Ele ainda estava em estado de choque quando comecei a apresentação.

– Como é que ele pode saber meu nome antes de me apresentar? - Indagou mamãe.

“Agora ele se ferrou legal”pensou Lukas estampando um sorriso malicioso.

– Por causa do seu colar, seu nome está escrito nele.

Era verdade, mamãe usava naquela manhã o colar que papai havia dado de presente de noivado.

– Lukas, meu filho, fecha a boca. - Disse mamãe rindo.

Lukas estava de boca aberta e a testa franzida e pelos seus pensamentos ele ainda não sabia de onde o Paolo tinha vindo. Mas ele não deixou barato a piada feita as suas custas por mamãe e acabou me magoando.

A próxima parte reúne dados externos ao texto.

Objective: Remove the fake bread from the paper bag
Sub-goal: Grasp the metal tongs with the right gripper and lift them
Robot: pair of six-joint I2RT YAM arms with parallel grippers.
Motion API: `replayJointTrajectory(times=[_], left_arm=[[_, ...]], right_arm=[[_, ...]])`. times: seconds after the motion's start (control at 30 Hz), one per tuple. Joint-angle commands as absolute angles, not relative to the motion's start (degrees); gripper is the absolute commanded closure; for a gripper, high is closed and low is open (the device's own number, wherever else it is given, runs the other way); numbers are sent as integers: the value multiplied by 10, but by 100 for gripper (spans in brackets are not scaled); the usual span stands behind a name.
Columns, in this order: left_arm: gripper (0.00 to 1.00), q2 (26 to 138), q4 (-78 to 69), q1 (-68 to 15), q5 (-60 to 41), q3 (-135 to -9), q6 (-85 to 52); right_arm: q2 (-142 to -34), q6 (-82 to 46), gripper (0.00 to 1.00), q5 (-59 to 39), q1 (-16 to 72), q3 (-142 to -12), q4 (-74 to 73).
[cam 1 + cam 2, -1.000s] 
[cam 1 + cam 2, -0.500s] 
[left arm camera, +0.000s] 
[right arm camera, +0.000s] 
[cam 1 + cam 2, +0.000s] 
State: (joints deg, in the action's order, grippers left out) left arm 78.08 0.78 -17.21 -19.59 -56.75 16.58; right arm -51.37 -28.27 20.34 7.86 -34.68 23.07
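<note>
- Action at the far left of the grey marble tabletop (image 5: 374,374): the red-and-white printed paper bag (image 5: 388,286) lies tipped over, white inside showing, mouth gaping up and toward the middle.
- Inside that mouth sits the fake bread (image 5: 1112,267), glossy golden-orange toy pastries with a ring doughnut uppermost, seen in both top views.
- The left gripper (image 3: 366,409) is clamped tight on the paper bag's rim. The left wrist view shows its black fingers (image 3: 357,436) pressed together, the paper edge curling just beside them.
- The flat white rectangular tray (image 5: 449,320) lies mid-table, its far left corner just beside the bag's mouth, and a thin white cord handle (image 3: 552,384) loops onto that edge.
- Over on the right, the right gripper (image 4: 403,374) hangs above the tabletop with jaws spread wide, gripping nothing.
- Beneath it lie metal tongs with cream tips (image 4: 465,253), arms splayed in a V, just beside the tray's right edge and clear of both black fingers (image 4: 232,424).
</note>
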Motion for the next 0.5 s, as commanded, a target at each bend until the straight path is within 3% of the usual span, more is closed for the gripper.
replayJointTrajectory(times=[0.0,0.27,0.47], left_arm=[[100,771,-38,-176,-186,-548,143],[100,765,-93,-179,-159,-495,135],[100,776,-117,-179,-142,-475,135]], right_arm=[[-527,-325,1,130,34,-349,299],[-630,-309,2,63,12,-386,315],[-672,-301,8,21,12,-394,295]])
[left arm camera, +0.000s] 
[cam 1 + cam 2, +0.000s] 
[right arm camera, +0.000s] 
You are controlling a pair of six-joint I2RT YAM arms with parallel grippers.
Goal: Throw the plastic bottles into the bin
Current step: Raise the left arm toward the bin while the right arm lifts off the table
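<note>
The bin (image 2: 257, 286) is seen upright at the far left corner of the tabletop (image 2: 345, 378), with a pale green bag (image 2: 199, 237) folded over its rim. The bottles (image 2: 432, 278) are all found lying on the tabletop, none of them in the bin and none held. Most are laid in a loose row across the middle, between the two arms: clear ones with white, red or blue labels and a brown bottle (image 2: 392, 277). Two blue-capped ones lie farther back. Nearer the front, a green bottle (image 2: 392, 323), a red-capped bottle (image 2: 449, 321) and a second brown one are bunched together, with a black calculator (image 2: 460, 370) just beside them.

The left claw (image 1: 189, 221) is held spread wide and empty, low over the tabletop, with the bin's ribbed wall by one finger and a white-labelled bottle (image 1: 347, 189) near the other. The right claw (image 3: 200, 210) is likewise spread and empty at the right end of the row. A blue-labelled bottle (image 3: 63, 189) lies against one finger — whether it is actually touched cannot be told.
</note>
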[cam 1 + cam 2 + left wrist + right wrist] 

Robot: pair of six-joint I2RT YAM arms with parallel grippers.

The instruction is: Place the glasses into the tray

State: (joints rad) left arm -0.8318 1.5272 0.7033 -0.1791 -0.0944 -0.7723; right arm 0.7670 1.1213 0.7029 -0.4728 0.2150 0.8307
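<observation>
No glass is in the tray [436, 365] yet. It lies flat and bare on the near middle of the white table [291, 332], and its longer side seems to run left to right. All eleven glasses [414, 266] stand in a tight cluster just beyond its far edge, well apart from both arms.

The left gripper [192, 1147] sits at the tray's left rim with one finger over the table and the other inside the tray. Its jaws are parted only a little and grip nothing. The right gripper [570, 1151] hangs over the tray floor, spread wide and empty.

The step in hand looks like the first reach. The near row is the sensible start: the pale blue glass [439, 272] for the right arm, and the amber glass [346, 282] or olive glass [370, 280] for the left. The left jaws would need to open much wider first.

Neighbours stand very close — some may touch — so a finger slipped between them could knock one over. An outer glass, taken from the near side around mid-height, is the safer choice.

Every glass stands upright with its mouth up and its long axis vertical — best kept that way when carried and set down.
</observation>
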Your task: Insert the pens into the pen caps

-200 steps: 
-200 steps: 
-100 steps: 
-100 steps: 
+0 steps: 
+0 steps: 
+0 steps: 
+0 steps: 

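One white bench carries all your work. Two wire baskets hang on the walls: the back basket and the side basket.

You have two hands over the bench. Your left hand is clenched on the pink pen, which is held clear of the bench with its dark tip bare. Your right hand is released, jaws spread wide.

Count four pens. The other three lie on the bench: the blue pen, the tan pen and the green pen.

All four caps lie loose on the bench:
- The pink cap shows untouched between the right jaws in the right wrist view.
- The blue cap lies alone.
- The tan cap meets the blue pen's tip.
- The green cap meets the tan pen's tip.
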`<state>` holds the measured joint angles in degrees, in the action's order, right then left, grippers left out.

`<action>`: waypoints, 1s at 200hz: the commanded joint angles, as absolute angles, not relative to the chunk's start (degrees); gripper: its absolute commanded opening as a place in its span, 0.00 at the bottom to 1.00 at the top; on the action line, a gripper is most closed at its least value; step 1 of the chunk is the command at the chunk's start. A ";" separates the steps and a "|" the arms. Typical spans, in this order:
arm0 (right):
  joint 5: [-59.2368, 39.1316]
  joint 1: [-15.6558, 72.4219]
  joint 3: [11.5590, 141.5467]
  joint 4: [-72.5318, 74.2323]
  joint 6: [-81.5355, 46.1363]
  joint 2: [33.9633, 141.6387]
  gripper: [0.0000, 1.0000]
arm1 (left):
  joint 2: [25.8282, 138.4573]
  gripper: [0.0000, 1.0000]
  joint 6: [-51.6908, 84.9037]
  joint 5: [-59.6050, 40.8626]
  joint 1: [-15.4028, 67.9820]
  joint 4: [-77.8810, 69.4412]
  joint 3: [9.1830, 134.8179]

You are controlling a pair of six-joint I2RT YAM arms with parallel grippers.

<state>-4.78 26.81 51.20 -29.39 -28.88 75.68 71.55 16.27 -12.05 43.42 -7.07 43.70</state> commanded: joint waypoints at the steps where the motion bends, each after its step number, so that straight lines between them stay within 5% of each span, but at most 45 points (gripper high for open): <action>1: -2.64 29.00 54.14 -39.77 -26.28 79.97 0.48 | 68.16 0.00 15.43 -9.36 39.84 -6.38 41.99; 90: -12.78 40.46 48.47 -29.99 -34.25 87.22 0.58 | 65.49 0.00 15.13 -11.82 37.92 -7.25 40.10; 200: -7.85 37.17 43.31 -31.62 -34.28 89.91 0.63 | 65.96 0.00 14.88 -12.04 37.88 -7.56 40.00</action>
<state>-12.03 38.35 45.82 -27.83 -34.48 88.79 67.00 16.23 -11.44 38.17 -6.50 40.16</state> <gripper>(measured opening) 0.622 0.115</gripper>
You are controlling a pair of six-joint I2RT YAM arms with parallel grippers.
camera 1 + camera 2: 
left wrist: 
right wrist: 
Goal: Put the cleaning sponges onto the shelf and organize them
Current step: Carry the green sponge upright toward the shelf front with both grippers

– Você troca de amigos bem rápido não é irmãzinha?

Tentar se referir subliminarmente não da certo comigo, eu sabia que ele falava de Lorran e eu ainda não estava preparada para falar dele. Paolo percebeu meu choque e puxou um papo:

– Clara, você parece muito com sua mãe.

Sandra sorriu e puxou-o pela mão, arrastando-o para sala onde geralmente ela oferece muitas coisas fazendo qualquer um se sentir sem graça.